- PROBLEM STATEMENT
Down to the last line, set down the listing below exactly, apart from its pictures.

- DATA

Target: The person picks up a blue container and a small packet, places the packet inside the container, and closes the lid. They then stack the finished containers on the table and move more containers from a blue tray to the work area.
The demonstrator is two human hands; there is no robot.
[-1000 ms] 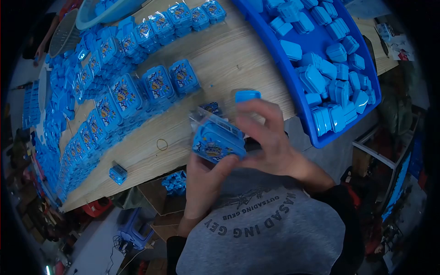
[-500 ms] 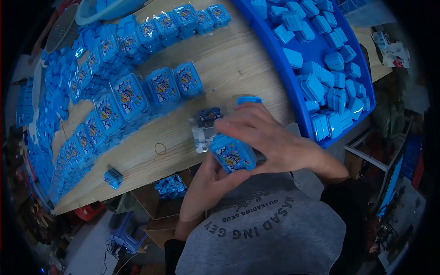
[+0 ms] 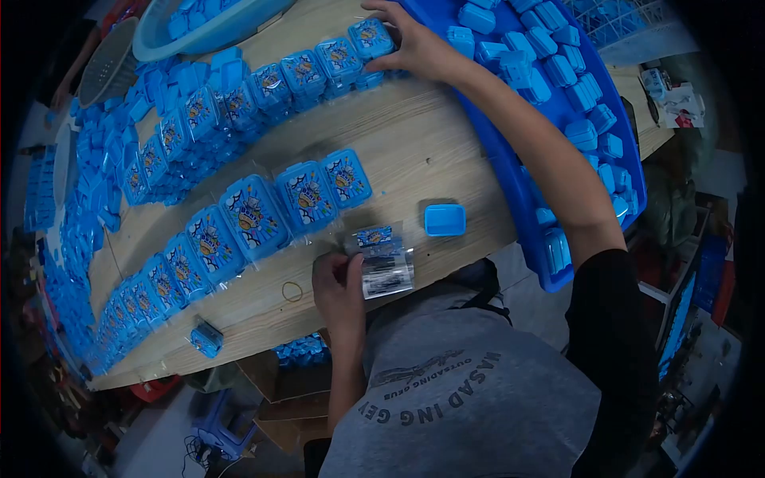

- RESPONSE BOX
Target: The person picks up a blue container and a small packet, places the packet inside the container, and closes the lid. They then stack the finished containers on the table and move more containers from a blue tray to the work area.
The demonstrator is two human hands; there is no robot.
[-1000 ms] 
[-500 ms] 
[+0 ms] 

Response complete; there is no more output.